In Thailand gibt es aktuell spannende Entwicklungen im Bereich der Energieversorgung. Die Ölreserven des Landes sind von zuvor 60 Tagen auf nunmehr 95 Tage gestiegen. Diese Erhöhung wurde durch gezielte Beschaffungsmaßnahmen von inländischen Händlern erreicht, wie das Ministerium für Energie am Donnerstag, den 6. März, bestätigte. Dies ist ein wichtiger Schritt, insbesondere angesichts der angespannten Lage im Nahen Osten, die potenziell Auswirkungen auf die Ölversorgung haben könnte. Thailand hat in diesem Kontext die Anweisung erhalten, die Lieferungen in Regionen mit Engpässen zu beschleunigen.

Ein weiterer Grund für die Erhöhung der Ölreserven ist die schrittweise Anhebung des gesetzlichen Reserveanteils von 1% auf 3%, eine Maßnahme, die vom Premierminister angeordnet wurde. Veerapat Kiatfuengfoo, stellvertretender ständiger Sekretär des Ministeriums, erläuterte, dass die zusätzlichen Lieferungen bereits bestätigt sind und weitere Beschaffungen geplant werden. Um Hamsterkäufe zu verhindern, wird zudem die Abteilung für Energiegeschäft sowie die provinziellen Energieämter aktiv in die Inspektionen eingebunden.

Ölverbrauch und -produktion in Thailand

Thailand hat nach Angaben von Worldometers nachgewiesene Ölreserven von 239.880.000 Barrel, was dem 0,5-fachen des jährlichen Ölverbrauchs entspricht. Mit einem täglichen Verbrauch von 1.372.480 Barrel rangiert Thailand weltweit auf Platz 17. Dies zeigt, dass die Abhängigkeit von Importen enorm ist, denn ohne Importe wären bei dem Verbrauchsniveau von 2024 nur noch 0 Jahre Öl verfügbar.

Die tägliche Ölproduktion liegt bei 417.959 Barrel, was etwa 63,6% der nachgewiesenen Reserven entspricht. Diese Zahlen verdeutlichen, dass Thailand, obwohl es über gewisse Ressourcen verfügt, stark auf externe Öllieferungen angewiesen ist. In Anbetracht dessen ist die Reduzierung der Öl-Exporte, mit Ausnahmen für Laos und Myanmar, ein strategischer Schritt, um die wirtschaftlichen Beziehungen aufrechtzuerhalten und die heimische Versorgung zu sichern.
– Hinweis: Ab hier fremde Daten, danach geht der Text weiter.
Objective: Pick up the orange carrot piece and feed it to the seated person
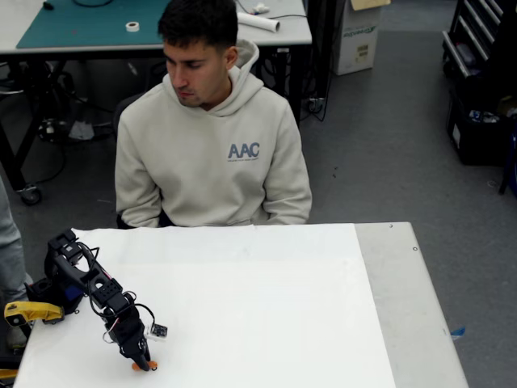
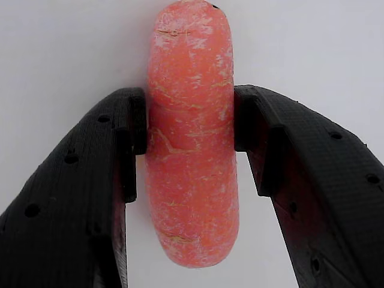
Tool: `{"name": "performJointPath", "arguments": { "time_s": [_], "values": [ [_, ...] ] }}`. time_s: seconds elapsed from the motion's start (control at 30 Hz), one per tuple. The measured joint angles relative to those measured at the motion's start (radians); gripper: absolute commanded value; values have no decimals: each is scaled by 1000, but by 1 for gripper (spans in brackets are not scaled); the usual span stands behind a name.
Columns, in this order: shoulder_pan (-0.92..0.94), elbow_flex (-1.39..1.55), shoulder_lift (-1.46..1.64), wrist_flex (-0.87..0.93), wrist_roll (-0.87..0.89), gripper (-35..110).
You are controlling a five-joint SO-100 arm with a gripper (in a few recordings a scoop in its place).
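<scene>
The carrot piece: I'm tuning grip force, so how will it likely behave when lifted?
The carrot piece looks solid and stubby, so probably stiff, not floppy. Its rounded sides between the gripper fingers suggest it could pivot or roll if loosely held. Small beside the arm, so likely light.

My pincer (image 2: 190, 135) brackets the orange carrot piece (image 2: 192, 138): black fingers (image 2: 90, 180) press both its sides, white surface (image 2: 60, 54) behind the carrot.
</scene>
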Motion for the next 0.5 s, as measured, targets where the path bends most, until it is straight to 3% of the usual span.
{"name": "performJointPath", "arguments": {
  "time_s": [0.3,0.5],
  "values": [
    [-137,3,141,-5,26,-2],
    [-295,3,158,-5,281,-2]
  ]
}}
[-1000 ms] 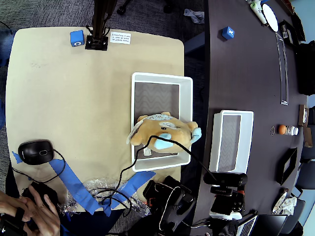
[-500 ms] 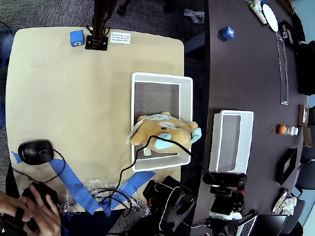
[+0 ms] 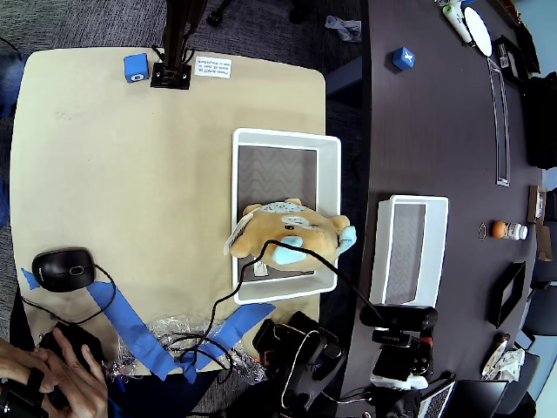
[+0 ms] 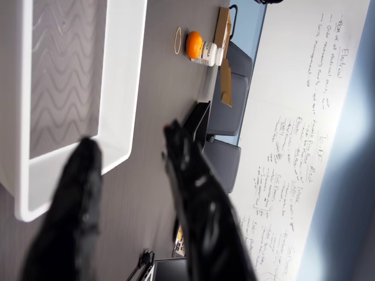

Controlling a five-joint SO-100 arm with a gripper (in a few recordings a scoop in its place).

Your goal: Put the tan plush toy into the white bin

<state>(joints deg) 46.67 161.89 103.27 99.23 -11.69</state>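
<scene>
Since the tan plush toy (image 3: 290, 235) is sitting in the lower half of the white bin (image 3: 285, 137) near the middle of the overhead view, we're reading the drop as basically done, but it's not looking fully tucked in. One light blue paw and a bit of orange body are hanging over the bin's right rim, and the white tag is poking over the left rim. That's the part we're worrying about: the toy is soft and top-heavy-looking, so any bump to the bin or the tan surface (image 3: 104, 174) could be tipping it out over the right edge, where the surface is ending and the floor is waiting.

There's also a black cable (image 3: 239, 292) running from the lower centre of the overhead frame up to the toy, crossing the bin's lower rim. If that gets tugged, we're guessing it drags the plush or the bin along with it.

In the wrist view the gripper (image 4: 126, 143) is spread apart with nothing between its two black fingers, and it's pointing at the smaller white bin (image 4: 123, 76) in the upper left, sitting on the dark table (image 4: 164, 88). So it's well away from the toy. Swinging back carelessly is the other risk, since the arm could clip that narrow bin or the orange-capped bottle (image 4: 202, 48) near the top centre.
</scene>
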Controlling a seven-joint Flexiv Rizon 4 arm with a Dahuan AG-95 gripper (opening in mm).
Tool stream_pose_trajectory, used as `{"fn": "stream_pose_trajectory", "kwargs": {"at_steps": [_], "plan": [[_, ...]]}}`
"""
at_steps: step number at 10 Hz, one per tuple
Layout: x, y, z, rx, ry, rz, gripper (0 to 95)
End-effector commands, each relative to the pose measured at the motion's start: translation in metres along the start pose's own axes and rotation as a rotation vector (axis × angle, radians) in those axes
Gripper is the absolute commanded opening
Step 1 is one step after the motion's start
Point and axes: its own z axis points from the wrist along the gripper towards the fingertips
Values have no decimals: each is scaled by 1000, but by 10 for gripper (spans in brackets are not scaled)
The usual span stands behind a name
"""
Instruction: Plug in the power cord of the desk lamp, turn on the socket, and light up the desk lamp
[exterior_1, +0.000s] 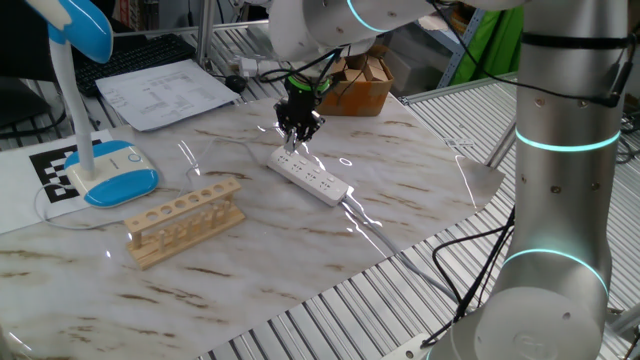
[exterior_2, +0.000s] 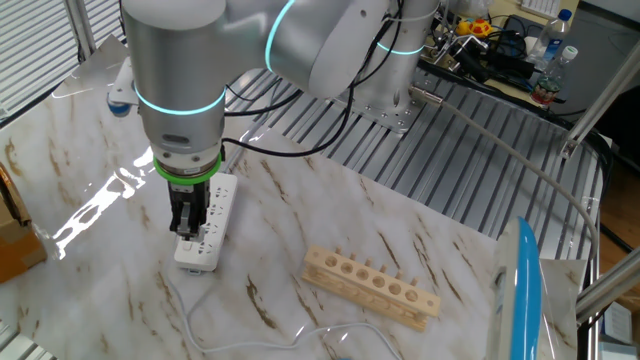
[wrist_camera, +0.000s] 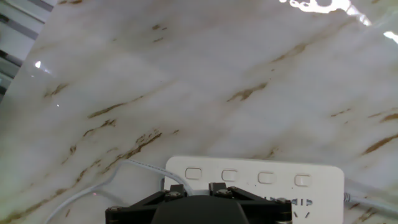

Alternative Energiequellen und zukünftige Strategien

Angesichts der angespannten Situation im Nahen Osten denkt das Ministerium für Energie darüber nach, alternative Energiequellen wie Diesel, Biodiesel oder B100-Öl zu prüfen, um die Importabhängigkeit zu verringern. Auch die Möglichkeit, Euro 4-Öl als günstigere Option zu importieren, wird in Betracht gezogen. Um die Stromproduktion zu sichern, arbeitet die Regierung an der Beschaffung zusätzlicher verflüssigter Erdgasressourcen und der Erhöhung der Erdgasproduktion im Golf von Thailand.

Die Diversifizierung der Energieversorgung durch Biomasse und Wasserkraft ist ein weiterer Schritt, um mögliche Ausfälle in Wohn- und Industriegebieten zu verhindern. Das Total Final Consumption (TFC) in Thailand bezieht sich auf den Energieverbrauch durch Endnutzer, einschließlich der Nutzung für Heizung, Kühlung, Beleuchtung und Antrieb von Fahrzeugen. Die Umwandlung von Primärenergiequellen in nutzbare Endprodukte führt oft zu Energieverlusten, daher ist es wichtig, sowohl TFC als auch die Primärenergieversorgung (TES) zu betrachten, um das Energiesystem vollständig zu verstehen, wie von der Internationalen Energieagentur (IEA) hervorgehoben.

Die aktuelle Situation in Thailand zeigt deutlich, wie wichtig eine stabile und diversifizierte Energieversorgung ist, um den Herausforderungen auf dem globalen Energiemarkt gewachsen zu sein. Mit den ergriffenen Maßnahmen könnte Thailand besser auf zukünftige Krisen reagieren und gleichzeitig eine nachhaltige Energiezukunft anstreben.